Malberg opina distraitement. Il avait trop de choses dans la tête. Entre la marquise et Marlène, il devait y avoir un lien au-delà de leur relation personnelle.

- Au fait, commença Malberg, songeur, après s'être raclé la gorge, tu sais que la marquise s'intéressait à Marlène en tant que femme ?

- Qu'est-ce que tu entends par là ?

- Que Marlène l'intéressait sur le plan sexuel !

- La marquise aurait été lesbienne ? Qu'est-ce qui te fait dire cela ?

- Eh bien, je me suis rendu chez la marquise pour me faire une idée de sa collection de livres, qui s'est révélée depuis lors être de la marchandise volée. Tout à fait par hasard, j'ai pu jeter un coup d'œil dans sa chambre. Il y avait des photos, disons... intéressantes, au-dessus de son lit...

- ... des photos de Marlène ?

- Exact. Marlène dans des poses suggestives, en guêpière, avec des porte-jarretelles et des bas noirs.

Barbieri émit un sifflement.

- Et Marlène Ammer ? Elle aussi, elle était lesbienne ?

- J'ai du mal à l'imaginer. Et puis, dans l'appartement de Marlène, j'ai vu des photos d'elle en compagnie d'un inconnu, un homme, s'entend !

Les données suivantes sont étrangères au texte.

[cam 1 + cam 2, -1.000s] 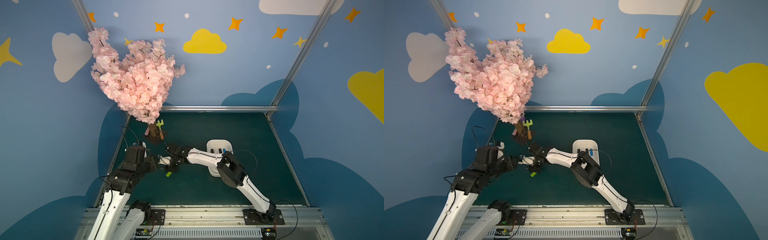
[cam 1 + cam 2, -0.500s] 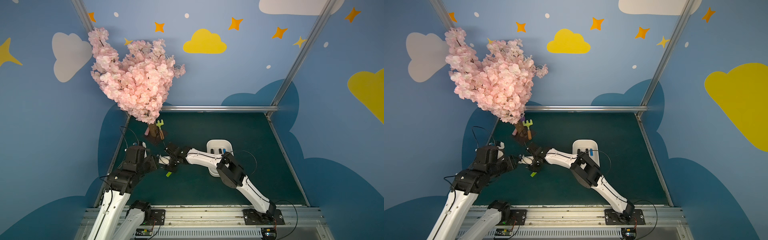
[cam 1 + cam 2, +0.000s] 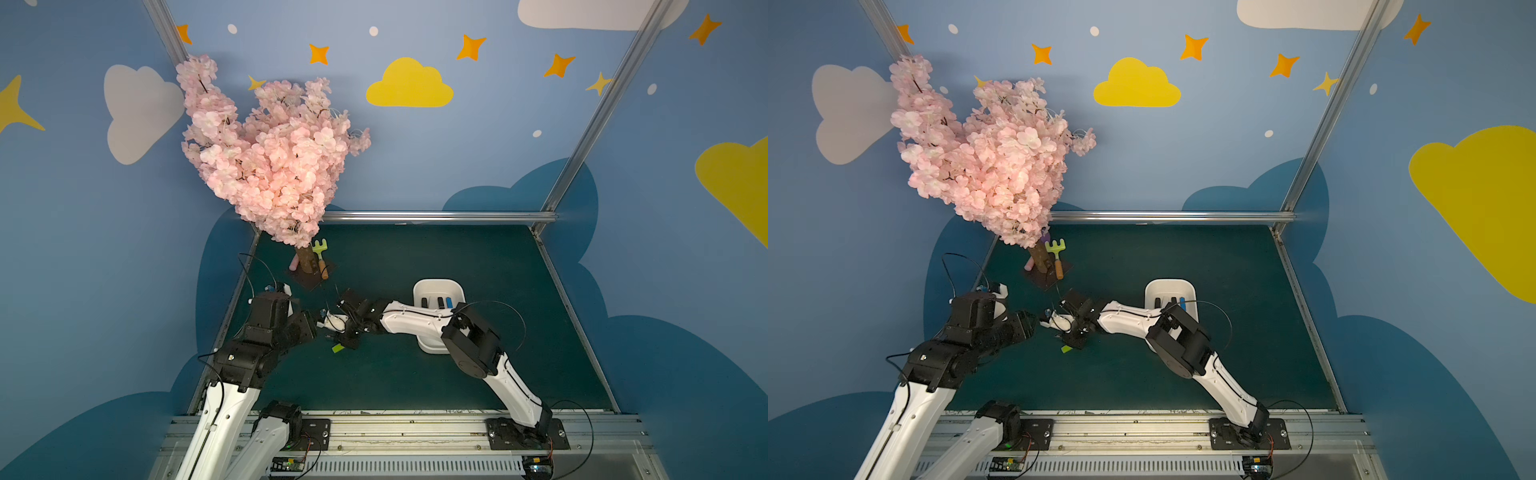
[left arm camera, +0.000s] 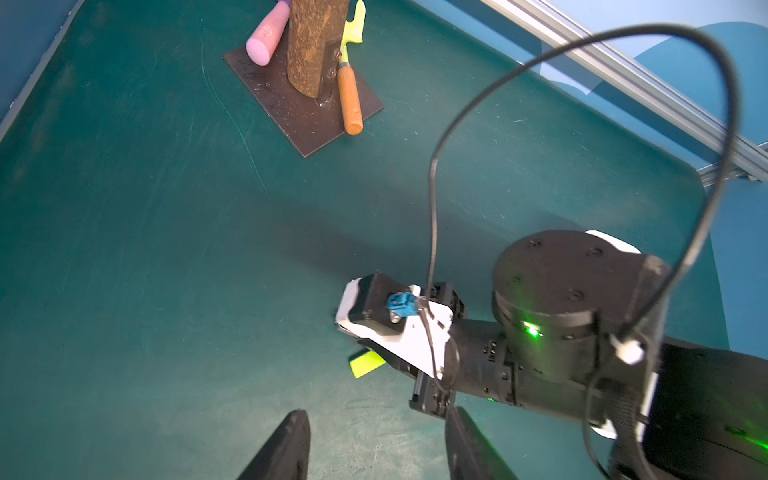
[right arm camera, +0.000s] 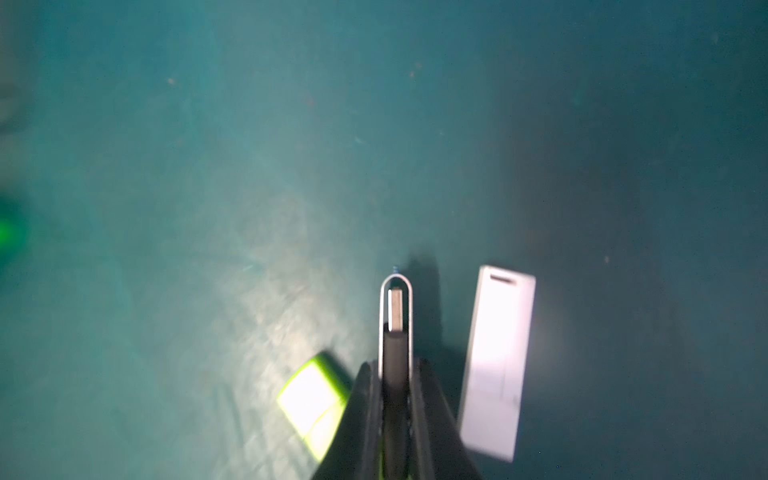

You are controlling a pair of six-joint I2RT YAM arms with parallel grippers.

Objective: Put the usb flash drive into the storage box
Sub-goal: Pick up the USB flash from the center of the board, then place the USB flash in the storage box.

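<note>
- At the left arm's tip, the left gripper (image 4: pixel 377 415) is hidden by its own wrist in both top views. In the left wrist view only two finger ends are seen, the rest being cut off by the frame.
- Beside it, the green drive (image 5: pixel 311 399) is blurred and partly covered by the right gripper (image 5: pixel 395 368) in the right wrist view. In both top views only one end of it is seen.
- The white drive (image 5: pixel 496 365) is seen in the right wrist view alone; elsewhere it is covered by the right arm (image 3: pixel 415 322).
- Within the box (image 3: pixel 437 286), the stored drives (image 3: pixel 424 301), two black and one blue, are seen with their near ends hidden behind the right arm.
- The black drive (image 5: pixel 394 349) is held over the left half of the mat (image 3: pixel 415 374), between the green drive and the white drive and well apart from the box. Whether the mat is touched cannot be told.
- Its long axis is laid along the fingers, with the metal loop end pointed away from the wrist. The white drive lies nearly parallel beside it, and the green drive is set askew.
- The left gripper is held partly spread; nothing is grasped or touched.
- The right gripper is clamped on the black drive's body, the loop end being left clear of the fingertips.
</note>
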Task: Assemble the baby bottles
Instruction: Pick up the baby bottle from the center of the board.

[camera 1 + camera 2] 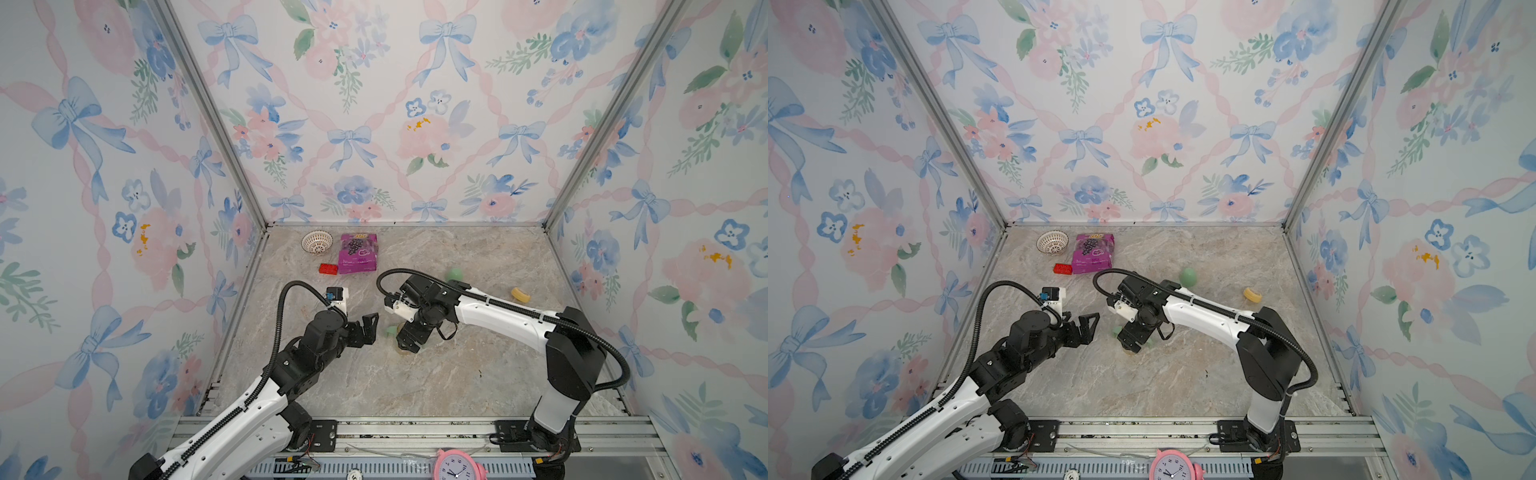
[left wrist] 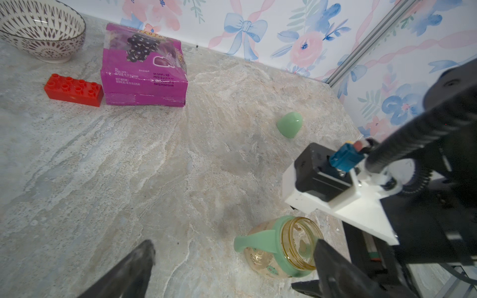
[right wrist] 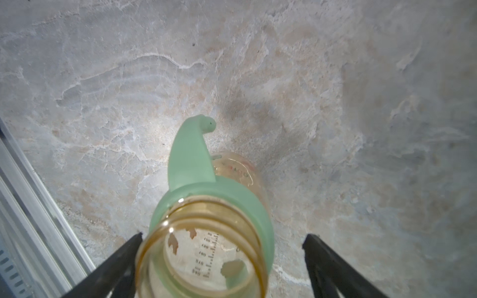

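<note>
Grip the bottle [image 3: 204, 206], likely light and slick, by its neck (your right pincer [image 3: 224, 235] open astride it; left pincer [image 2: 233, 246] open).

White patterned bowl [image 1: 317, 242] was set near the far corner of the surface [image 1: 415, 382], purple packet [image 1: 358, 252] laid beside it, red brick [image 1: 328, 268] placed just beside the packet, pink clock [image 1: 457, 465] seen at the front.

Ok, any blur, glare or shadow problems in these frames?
Right wrist view: the bottle mouth is soft, too close to the lens, with a bright patch on the table beside its handle. Left wrist view: the left gripper looks blurred at the frame edge. Both top views: evenly lit, no glare.
</note>
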You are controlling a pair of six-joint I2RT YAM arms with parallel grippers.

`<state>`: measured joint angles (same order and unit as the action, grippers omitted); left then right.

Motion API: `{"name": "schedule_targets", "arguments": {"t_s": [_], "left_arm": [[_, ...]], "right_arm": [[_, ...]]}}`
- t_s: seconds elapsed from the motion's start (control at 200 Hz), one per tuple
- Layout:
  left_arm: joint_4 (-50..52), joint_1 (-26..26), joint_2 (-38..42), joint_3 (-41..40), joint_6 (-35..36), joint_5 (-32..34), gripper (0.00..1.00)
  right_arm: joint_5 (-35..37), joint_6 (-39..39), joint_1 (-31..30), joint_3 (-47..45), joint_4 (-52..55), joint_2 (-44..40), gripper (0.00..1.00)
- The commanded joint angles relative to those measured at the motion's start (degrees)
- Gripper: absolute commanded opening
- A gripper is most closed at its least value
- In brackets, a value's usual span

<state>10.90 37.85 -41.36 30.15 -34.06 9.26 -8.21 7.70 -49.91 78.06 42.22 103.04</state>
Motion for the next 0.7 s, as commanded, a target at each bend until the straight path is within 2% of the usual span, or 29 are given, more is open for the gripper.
{"name": "schedule_targets", "arguments": {"t_s": [0.0, 0.16, 0.36, 0.515, 0.595, 0.695], "left_arm": [[1.13, -0.31, 1.84, -0.39, 1.26, 1.44, 0.98], [1.68, -0.25, 3.23, -0.87, 1.02, 1.63, 0.98], [1.83, -0.25, 3.13, -0.98, 1.04, 1.56, 0.98], [1.83, -0.26, 3.09, -1.06, 1.29, 1.36, 0.98], [1.82, -0.20, 3.13, -1.14, 1.39, 1.24, 0.98], [1.10, -0.27, 2.74, -1.22, 1.65, 1.89, 0.98]], "right_arm": [[-0.73, 0.06, -0.10, 2.62, 0.64, 2.23, 0.99], [-0.27, -0.07, -0.70, 3.28, 0.59, 3.52, 0.93], [0.37, -0.79, -1.06, 3.41, 0.85, 5.05, 0.77], [1.09, -1.53, -1.49, 3.49, 1.06, 4.93, 0.61], [1.55, -2.30, -1.59, 4.48, 2.44, 4.66, 0.50], [4.02, -5.29, -1.66, 5.05, 3.43, 2.54, 0.39]]}}
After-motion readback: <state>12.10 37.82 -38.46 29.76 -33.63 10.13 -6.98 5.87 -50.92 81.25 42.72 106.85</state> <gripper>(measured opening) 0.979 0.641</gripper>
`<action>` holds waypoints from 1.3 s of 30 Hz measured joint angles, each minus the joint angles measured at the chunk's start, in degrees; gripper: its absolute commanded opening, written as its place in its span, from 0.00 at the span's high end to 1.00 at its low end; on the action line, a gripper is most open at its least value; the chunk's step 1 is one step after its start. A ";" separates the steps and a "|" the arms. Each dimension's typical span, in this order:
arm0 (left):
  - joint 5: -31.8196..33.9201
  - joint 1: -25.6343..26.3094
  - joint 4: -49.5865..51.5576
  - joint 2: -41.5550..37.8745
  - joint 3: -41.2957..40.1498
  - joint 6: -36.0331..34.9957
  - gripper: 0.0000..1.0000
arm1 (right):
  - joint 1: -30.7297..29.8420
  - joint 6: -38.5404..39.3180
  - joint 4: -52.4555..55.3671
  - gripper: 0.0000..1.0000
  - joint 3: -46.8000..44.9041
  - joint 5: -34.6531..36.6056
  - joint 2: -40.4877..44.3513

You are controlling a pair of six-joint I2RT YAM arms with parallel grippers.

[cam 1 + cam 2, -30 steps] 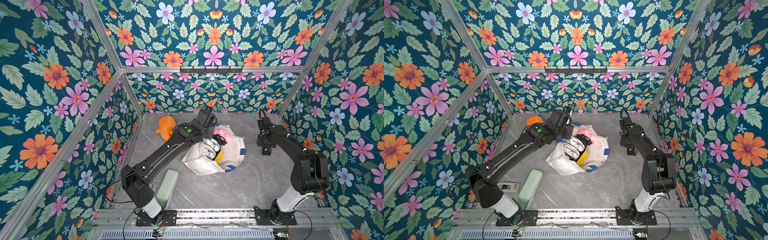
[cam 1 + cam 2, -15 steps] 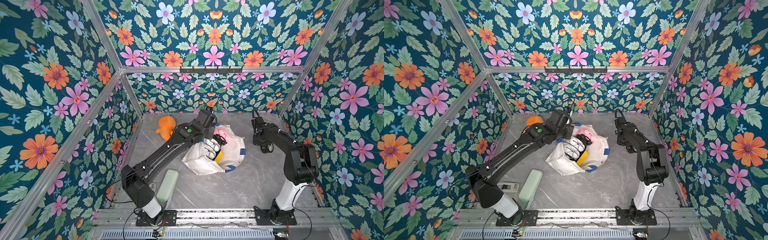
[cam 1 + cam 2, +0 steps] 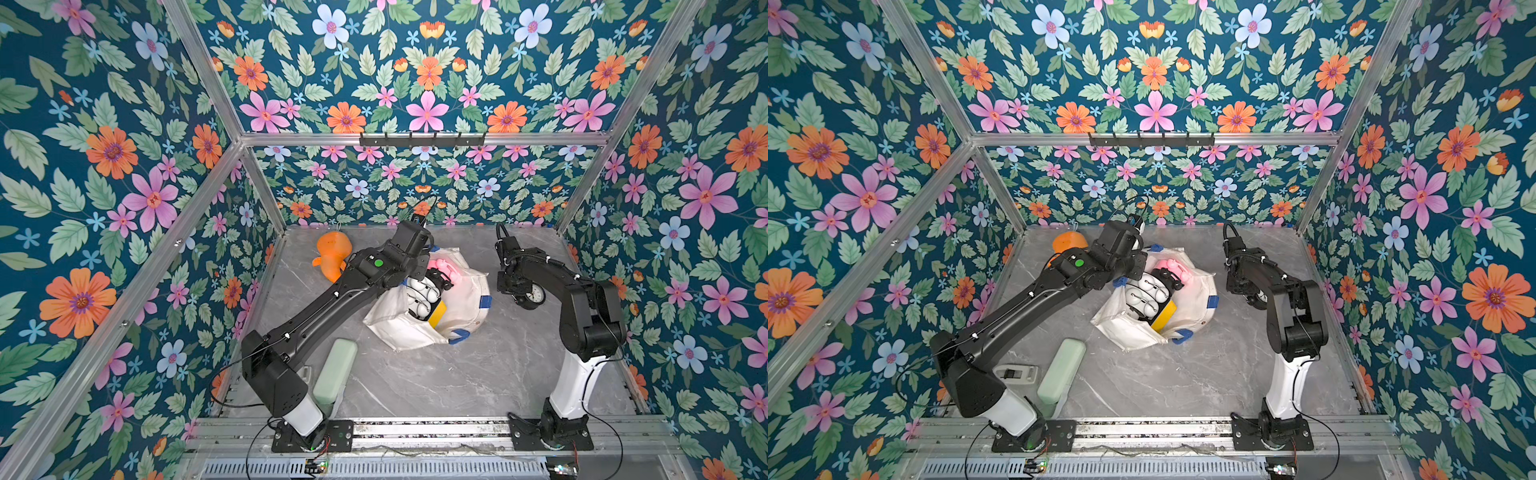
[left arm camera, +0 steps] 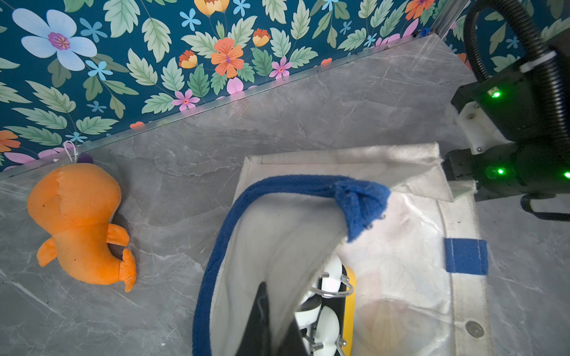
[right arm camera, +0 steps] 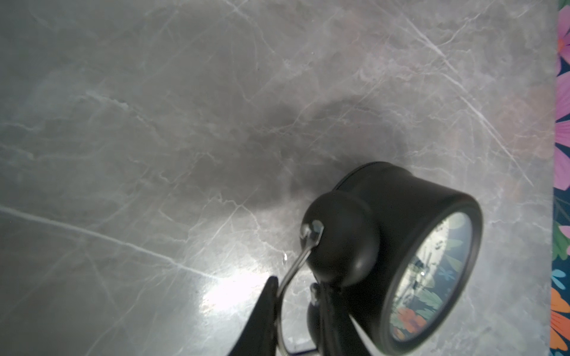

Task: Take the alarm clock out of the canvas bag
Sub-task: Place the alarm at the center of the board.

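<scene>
Noting grey table (image 3: 436, 386): canvas bag (image 3: 465, 291) slumped mid-table, mouth open, other items inside. L gripper (image 4: 274, 323) pressed shut on bag's rim fabric by blue strap (image 4: 216, 246). Black alarm clock (image 3: 535, 296) out of bag, on tabletop to bag's rt, apart from it, directly under R gripper (image 5: 293, 320). Wire handle (image 5: 293, 265) lies against one finger (image 5: 265, 308). R jaws spread or pinching: can't tell.
</scene>
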State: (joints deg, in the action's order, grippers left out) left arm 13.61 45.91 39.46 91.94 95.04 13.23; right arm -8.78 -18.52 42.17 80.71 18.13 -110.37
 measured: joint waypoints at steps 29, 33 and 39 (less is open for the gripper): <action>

- Cela ne veut pas dire grand-chose, répliqua Giacopo Barbieri d'un ton ferme. Il n'y a pas besoin d'être un bouquiniste allemand pour remarquer qu'il y a des femmes qui aiment aussi bien les femmes que les hommes.

Malberg ne réagit pas à la plaisanterie de Barbieri.

- En Italie, l'homosexualité fait l'objet d'une tolérance bien moins grande qu'en Allemagne, poursuivit Barbieri.

- Mais on ne tue pas quelqu'un parce qu'il est homosexuel !

Barbieri haussa les épaules.

- Partout, il y a des esprits dérangés. Il se peut très bien qu'un détraqué se promène en ce moment dans la nature.